Started by Richard Guoabout 3 years ago4 messages
#1Richard Guo
guofenglinux@gmail.com

While trying the codes of MemoizePath I noticed that MemoizePath cannot
be generated if inner path is a union-all AppendPath, even if it is
parameterized. And I found the problem is that for a union-all
AppendPath the ParamPathInfo is not created in the usual way. Instead
it is created with get_appendrel_parampathinfo, which just creates a
struct with no ppi_clauses. As a result, MemoizePath cannot find a
proper cache key to use.

This problem does not exist for AppendPath generated for a partitioned
table though, because in this case we always create a normal param_info
with ppi_clauses, for use in run-time pruning.
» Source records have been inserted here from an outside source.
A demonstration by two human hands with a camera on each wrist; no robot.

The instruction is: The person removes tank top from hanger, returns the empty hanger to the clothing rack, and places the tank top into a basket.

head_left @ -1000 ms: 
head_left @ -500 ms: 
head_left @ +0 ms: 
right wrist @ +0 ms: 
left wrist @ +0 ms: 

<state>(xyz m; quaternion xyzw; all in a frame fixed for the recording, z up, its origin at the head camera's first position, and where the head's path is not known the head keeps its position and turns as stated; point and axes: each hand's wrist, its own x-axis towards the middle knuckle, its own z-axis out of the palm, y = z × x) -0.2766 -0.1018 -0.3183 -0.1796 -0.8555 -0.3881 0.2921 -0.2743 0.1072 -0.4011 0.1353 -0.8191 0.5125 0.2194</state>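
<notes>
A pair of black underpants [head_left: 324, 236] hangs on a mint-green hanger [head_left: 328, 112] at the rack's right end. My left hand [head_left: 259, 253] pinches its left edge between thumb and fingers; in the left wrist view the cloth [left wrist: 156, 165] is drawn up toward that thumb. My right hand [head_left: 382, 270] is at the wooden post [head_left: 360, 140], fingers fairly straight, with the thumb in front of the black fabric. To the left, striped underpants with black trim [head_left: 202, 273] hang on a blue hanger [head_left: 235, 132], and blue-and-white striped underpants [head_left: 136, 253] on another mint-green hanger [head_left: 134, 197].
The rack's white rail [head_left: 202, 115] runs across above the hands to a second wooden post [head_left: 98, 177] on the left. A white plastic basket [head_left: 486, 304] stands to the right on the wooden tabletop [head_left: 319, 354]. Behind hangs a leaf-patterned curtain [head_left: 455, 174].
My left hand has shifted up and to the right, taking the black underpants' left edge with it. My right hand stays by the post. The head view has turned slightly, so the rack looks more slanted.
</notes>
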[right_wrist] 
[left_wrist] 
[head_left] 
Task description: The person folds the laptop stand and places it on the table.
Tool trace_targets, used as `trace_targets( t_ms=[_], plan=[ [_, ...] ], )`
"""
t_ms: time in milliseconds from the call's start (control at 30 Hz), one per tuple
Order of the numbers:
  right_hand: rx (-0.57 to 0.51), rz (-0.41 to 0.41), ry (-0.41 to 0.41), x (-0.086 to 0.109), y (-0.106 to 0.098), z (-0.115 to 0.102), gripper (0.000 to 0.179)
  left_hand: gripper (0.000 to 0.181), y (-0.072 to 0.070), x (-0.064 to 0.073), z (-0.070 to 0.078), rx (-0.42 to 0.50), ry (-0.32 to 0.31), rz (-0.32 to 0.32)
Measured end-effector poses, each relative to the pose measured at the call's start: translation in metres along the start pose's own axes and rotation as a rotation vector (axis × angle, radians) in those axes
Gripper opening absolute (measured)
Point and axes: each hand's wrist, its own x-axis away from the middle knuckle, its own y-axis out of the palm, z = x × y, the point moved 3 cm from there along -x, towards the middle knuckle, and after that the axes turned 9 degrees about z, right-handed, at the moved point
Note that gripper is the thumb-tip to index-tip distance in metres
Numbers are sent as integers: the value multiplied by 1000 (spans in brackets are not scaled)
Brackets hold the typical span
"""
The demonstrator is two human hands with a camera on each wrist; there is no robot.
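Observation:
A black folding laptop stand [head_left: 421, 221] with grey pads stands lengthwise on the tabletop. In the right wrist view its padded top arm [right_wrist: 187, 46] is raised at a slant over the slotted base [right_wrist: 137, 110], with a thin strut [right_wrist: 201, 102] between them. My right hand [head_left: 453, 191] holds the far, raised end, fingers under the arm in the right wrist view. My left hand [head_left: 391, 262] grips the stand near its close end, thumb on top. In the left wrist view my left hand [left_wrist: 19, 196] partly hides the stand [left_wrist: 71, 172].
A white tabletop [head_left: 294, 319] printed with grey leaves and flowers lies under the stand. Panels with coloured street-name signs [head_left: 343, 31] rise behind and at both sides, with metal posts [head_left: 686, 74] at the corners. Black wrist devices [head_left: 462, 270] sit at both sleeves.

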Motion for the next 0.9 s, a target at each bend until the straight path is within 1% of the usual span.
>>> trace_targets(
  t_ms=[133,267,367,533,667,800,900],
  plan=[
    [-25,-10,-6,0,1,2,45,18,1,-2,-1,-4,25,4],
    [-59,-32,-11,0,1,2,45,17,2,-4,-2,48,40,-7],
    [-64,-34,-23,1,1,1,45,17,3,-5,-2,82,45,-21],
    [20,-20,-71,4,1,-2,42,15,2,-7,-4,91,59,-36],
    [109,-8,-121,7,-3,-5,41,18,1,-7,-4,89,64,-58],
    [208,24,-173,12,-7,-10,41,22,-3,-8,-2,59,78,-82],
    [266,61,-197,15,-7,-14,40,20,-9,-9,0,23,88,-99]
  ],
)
As an illustration, we can use the table 'prt' in sql/memoize.sql with
the settings below

set enable_hashjoin to off;
set enable_mergejoin to off;
set enable_seqscan to off;
set enable_material to off;

explain (costs off) select * from prt_p1 t1 join prt t2 on t1.a = t2.a;
QUERY PLAN
------------------------------------------------------------------
Nested Loop
-> Index Only Scan using iprt_p1_a on prt_p1 t1
-> Memoize
Cache Key: t1.a
Cache Mode: logical
-> Append
-> Index Only Scan using iprt_p1_a on prt_p1 t2_1
Index Cond: (a = t1.a)
-> Index Only Scan using iprt_p2_a on prt_p2 t2_2
Index Cond: (a = t1.a)
(10 rows)

explain (costs off) select * from prt_p1 t1 join (select * from prt_p1
union all select * from prt_p2) t2 on t1.a = t2.a;
QUERY PLAN
-------------------------------------------------------
Nested Loop
-> Index Only Scan using iprt_p1_a on prt_p1 t1
-> Append
-> Index Only Scan using iprt_p1_a on prt_p1
Index Cond: (a = t1.a)
-> Index Only Scan using iprt_p2_a on prt_p2
Index Cond: (a = t1.a)
(7 rows)

As we can see, MemoizePath can be generated for partitioned AppendPath
but not for union-all AppendPath.

For the fix I think we can relax the check in create_append_path and
always use get_baserel_parampathinfo if the parent is a baserel.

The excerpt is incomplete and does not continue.